(Data excerpts)
-=-=-

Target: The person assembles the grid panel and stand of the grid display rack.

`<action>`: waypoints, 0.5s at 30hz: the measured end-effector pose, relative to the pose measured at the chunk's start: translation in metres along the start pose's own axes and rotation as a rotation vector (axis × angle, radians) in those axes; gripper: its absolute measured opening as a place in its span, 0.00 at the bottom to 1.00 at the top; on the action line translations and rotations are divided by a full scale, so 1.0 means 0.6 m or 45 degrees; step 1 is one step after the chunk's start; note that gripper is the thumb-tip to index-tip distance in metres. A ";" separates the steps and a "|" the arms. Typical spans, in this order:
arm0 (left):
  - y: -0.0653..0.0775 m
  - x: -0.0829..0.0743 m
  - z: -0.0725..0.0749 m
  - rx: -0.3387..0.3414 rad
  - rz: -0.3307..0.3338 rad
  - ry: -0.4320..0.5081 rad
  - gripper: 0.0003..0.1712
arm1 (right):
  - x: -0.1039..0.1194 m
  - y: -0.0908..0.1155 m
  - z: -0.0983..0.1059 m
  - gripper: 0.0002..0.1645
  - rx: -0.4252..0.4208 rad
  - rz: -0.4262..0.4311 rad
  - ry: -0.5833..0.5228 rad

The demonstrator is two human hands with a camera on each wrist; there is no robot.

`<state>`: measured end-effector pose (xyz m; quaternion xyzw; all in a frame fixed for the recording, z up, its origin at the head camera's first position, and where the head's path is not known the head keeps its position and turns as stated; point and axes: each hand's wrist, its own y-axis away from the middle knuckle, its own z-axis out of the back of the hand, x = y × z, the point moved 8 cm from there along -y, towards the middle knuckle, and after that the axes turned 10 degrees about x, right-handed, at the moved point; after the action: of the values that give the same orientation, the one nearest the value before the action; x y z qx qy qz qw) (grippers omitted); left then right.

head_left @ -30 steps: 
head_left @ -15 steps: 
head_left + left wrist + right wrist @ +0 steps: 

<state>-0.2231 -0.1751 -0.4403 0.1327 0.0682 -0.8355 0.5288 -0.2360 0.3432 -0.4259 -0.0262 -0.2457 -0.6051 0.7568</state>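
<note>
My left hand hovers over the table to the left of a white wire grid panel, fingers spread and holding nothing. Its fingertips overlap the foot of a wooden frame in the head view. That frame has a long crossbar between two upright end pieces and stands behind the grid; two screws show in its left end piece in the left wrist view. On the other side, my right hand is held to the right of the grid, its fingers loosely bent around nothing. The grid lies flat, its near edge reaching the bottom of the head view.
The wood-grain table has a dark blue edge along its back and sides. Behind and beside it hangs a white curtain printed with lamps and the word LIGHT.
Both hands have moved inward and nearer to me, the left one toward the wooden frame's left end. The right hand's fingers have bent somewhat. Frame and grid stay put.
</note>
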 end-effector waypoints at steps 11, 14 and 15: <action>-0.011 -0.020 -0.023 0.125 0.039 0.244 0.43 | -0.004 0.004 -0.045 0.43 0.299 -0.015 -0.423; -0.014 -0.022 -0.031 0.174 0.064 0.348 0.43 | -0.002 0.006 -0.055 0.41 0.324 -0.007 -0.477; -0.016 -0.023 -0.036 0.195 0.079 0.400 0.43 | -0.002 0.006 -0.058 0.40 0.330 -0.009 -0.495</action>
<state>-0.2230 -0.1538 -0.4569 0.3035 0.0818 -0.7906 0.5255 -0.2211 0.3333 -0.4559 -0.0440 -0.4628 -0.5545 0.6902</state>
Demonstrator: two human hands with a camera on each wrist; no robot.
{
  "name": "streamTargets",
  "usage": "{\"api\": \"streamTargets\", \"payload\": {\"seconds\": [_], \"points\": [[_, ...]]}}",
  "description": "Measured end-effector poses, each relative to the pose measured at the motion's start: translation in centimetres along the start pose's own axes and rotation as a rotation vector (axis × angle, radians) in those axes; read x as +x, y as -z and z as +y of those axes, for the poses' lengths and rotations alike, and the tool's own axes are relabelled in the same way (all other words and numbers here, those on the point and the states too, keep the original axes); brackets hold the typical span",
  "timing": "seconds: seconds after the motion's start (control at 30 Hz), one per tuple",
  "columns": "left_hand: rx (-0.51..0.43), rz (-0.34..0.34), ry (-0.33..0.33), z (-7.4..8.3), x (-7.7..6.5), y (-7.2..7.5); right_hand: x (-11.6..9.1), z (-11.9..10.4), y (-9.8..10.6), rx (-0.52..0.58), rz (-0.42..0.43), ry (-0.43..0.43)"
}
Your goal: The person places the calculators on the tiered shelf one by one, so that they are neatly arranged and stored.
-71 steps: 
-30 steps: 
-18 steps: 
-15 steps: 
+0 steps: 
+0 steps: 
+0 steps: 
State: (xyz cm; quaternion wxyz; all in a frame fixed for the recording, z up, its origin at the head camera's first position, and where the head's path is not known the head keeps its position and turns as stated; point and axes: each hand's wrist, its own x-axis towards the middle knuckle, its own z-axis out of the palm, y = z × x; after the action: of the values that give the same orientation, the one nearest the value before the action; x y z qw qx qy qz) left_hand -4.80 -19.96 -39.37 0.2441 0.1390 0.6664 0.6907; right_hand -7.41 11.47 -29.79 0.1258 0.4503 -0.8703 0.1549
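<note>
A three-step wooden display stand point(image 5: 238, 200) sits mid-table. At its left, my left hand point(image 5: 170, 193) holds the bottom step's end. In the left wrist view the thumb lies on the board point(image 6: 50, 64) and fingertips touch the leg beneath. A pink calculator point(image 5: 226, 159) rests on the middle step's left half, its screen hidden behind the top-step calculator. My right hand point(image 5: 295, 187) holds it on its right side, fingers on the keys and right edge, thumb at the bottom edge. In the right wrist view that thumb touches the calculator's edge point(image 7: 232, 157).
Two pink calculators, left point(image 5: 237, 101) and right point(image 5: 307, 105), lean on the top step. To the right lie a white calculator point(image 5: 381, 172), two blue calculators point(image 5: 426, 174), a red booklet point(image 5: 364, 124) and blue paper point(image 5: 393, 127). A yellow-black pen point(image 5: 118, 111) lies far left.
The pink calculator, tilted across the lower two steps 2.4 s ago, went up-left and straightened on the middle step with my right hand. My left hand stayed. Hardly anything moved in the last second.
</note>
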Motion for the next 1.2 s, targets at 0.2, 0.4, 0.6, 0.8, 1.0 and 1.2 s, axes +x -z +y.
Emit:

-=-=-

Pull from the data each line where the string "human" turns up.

## [YOUR RESPONSE]
The demonstrator is two human hands with a camera on each wrist; there is no robot.
Demonstrator: two human hands with a camera on each wrist; no robot.

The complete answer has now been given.